* [Exercise]:
Set out exactly every line of the entries below, starting at the line that holds "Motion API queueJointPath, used" and stopping after the line that holds "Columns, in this".
------------
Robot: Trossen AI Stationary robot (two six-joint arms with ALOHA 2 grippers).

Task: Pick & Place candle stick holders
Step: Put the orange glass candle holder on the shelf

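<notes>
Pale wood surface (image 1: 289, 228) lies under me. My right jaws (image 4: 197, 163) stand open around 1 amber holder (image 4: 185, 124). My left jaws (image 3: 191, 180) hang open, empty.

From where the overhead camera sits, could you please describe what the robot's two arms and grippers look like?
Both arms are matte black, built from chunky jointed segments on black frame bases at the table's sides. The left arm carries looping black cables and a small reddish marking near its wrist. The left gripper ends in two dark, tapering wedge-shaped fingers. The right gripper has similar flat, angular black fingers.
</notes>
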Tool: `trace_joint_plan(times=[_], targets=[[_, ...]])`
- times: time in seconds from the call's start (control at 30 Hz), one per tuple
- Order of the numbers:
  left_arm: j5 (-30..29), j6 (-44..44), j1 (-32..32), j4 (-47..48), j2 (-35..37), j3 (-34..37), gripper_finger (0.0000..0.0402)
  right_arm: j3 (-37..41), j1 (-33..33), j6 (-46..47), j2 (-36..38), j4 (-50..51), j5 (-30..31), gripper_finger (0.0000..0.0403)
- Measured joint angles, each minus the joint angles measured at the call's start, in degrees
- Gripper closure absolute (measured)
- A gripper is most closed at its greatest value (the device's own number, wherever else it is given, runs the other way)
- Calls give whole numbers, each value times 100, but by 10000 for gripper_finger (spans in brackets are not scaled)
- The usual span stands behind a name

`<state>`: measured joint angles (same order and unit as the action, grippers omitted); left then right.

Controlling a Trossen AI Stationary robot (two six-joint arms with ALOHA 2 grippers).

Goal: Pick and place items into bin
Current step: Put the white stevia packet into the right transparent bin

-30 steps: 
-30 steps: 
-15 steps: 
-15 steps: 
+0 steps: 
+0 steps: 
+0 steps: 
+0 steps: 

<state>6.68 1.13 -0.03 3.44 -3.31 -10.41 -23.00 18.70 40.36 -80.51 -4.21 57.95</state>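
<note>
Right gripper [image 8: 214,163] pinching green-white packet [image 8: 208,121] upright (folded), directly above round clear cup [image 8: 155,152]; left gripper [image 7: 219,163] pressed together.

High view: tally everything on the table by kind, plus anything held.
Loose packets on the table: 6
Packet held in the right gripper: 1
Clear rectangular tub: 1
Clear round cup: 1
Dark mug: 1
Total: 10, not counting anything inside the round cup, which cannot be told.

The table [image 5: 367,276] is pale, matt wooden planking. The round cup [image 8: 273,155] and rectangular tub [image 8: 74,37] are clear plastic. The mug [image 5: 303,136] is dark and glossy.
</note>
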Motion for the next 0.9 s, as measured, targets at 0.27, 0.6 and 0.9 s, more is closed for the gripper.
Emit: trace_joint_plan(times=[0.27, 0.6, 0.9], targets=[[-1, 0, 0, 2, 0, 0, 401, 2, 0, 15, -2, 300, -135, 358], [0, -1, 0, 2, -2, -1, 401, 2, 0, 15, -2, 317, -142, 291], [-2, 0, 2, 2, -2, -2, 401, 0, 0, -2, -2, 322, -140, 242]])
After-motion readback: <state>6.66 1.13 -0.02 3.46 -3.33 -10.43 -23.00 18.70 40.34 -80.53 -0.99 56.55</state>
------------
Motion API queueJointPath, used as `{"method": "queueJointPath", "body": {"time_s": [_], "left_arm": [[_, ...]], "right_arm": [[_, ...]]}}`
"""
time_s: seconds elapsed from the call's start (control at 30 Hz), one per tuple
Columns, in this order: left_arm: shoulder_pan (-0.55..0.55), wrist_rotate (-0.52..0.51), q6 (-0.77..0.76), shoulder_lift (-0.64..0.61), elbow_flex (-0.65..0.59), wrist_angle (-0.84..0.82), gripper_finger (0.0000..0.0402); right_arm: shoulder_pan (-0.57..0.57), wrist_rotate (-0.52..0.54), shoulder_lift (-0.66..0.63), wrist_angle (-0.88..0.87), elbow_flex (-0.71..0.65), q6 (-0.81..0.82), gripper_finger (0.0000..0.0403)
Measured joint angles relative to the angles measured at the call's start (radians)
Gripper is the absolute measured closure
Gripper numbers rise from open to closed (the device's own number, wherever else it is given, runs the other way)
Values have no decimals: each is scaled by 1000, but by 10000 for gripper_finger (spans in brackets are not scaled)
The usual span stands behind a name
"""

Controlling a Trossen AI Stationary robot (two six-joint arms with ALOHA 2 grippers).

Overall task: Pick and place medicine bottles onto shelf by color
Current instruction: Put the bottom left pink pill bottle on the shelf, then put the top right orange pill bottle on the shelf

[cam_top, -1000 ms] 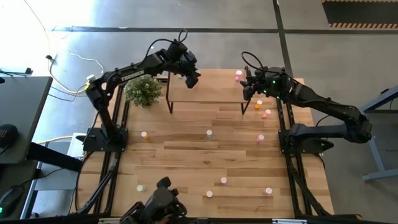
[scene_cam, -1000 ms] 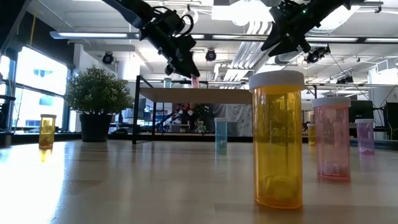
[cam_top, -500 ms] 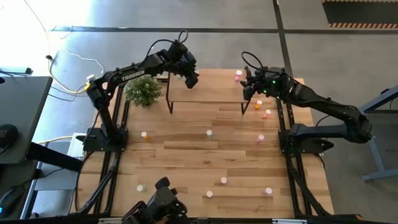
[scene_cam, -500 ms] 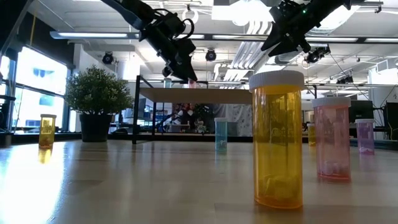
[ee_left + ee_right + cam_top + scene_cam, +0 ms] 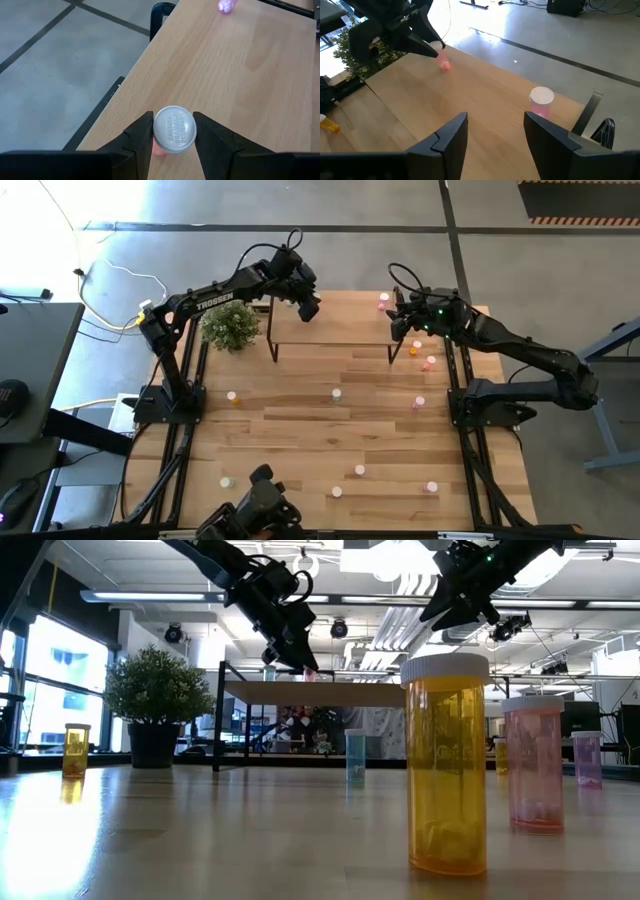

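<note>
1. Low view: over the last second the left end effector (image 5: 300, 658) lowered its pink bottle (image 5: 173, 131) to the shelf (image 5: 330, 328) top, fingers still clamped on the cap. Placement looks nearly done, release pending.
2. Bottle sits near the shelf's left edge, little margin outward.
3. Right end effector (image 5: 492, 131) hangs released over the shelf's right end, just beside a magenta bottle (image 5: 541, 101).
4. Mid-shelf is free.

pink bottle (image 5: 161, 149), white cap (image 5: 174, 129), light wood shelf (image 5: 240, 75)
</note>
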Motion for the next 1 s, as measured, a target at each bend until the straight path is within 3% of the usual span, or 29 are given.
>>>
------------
* [Result]:
Motion API queueJointPath, used as `{"method": "queueJointPath", "body": {"time_s": [_], "left_arm": [[_, ...]], "right_arm": [[_, ...]]}}`
"""
time_s: seconds elapsed from the call's start (control at 30 Hz), one per tuple
Columns, in this order: left_arm: shoulder_pan (-0.55..0.55), wrist_rotate (-0.52..0.51), q6 (-0.77..0.76), shoulder_lift (-0.64..0.61), elbow_flex (-0.65..0.59), wrist_angle (-0.84..0.82), gripper_finger (0.0000..0.0402); right_arm: shoulder_pan (-0.57..0.57), wrist_rotate (-0.52..0.54), shoulder_lift (-0.66..0.63), wrist_angle (-0.88..0.87), elbow_flex (-0.71..0.65), q6 (-0.81..0.82), gripper_finger (0.0000..0.0403)

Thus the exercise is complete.